提取序列(列表) Prolog [英] Extracting sequences (Lists) Prolog

问题描述

给定一个列表，例如 [1,2,3,7,2,5,8,9,3,4] 我将如何提取列表中的序列?

Given a list eg [1,2,3,7,2,5,8,9,3,4] how would I extract the sequences within the list?

一个序列被定义为一个有序列表(通常我会说 n 元组，但我在序言中被告知一个元组被称为序列).所以我们想在下一个元素小于前一个元素的地方切割列表.

A sequence is defined as an ordered list (Normally I would say n-tuple but I have been told in prolog a tuple is referred to as a sequence). So we want to cut the list at the point where the next element is smaller than the previous one.

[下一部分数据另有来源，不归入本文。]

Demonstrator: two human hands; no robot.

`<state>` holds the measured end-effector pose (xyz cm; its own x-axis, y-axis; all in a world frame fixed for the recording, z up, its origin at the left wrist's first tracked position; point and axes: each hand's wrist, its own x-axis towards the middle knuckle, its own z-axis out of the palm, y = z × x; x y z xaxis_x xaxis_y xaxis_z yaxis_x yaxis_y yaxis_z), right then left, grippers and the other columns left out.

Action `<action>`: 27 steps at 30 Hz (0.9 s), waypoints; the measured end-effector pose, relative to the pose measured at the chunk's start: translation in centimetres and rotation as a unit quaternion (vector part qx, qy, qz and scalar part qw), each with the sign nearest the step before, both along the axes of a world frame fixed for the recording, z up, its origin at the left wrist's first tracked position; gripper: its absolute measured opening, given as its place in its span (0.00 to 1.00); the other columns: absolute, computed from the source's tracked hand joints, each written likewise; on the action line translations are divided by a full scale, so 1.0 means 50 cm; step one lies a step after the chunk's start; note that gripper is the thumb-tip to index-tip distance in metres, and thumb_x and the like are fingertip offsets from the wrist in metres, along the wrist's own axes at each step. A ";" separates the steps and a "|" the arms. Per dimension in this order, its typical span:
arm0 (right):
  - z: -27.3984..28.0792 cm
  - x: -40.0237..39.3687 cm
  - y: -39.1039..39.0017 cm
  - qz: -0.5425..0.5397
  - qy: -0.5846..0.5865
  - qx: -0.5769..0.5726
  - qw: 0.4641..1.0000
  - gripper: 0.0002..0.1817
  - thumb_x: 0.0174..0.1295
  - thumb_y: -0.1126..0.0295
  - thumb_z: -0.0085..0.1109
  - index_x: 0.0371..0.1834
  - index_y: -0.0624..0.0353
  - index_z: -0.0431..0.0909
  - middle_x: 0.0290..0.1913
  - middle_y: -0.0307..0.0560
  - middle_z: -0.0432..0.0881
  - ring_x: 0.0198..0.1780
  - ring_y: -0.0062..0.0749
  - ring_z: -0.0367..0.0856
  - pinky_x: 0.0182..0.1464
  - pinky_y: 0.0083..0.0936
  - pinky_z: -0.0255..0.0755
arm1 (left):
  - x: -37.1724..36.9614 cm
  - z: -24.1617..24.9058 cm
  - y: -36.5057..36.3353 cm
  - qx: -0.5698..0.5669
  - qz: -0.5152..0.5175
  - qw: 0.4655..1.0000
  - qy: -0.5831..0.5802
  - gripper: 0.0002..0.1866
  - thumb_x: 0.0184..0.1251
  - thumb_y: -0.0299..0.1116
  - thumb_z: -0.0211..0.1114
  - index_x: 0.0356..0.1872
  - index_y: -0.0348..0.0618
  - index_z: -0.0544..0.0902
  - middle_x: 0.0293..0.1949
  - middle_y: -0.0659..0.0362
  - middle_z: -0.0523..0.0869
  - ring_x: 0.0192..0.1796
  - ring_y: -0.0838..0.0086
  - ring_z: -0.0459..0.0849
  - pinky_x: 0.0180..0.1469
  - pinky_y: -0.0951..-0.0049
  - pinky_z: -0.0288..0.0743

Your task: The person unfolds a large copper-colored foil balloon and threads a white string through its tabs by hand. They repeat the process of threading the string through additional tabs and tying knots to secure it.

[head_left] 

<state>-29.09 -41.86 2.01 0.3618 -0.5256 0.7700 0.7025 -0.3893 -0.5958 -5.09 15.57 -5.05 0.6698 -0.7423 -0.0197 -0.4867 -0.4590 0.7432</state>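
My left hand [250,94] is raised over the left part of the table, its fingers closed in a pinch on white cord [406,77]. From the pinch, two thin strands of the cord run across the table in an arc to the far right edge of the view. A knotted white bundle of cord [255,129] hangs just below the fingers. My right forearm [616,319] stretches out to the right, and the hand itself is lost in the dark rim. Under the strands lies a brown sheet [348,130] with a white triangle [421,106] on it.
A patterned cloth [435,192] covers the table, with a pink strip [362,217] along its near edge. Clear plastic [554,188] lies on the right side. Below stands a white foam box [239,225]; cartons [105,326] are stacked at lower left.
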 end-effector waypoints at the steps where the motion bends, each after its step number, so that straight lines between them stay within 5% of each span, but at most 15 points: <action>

所以对于列表 [1,2,3,7,2,5,8,9,3,4] 它应该返回:

So for the list [1,2,3,7,2,5,8,9,3,4] it should return:

[ [1,2,3,7], [2,5,8,9], [3,4] ] %ie 我们已经在位置 4 处剪切了列表&8.

对于这个练习，你不能使用结构 ; 或 ->

For this exercise you CANNOT use the construct ; or ->

非常感谢！

示例结果:

eg1.

?-function([1,2,3,7,2,5,8,9,3,4],X): %so we cut the list at position 4 & 9

X = [ [1,2,3,7], [2,5,8,9], [3,4] ].

eg2.

?-function([1,2,3,2,2,3,4,3],X): %so we cut the list at position 3,4 & 8

X = [ [1,2,3], [2], [2,3,4], [3] ]. 

<小时>

希望这有助于澄清问题.如果您需要进一步说明，请告诉我！再次感谢您提供的任何帮助.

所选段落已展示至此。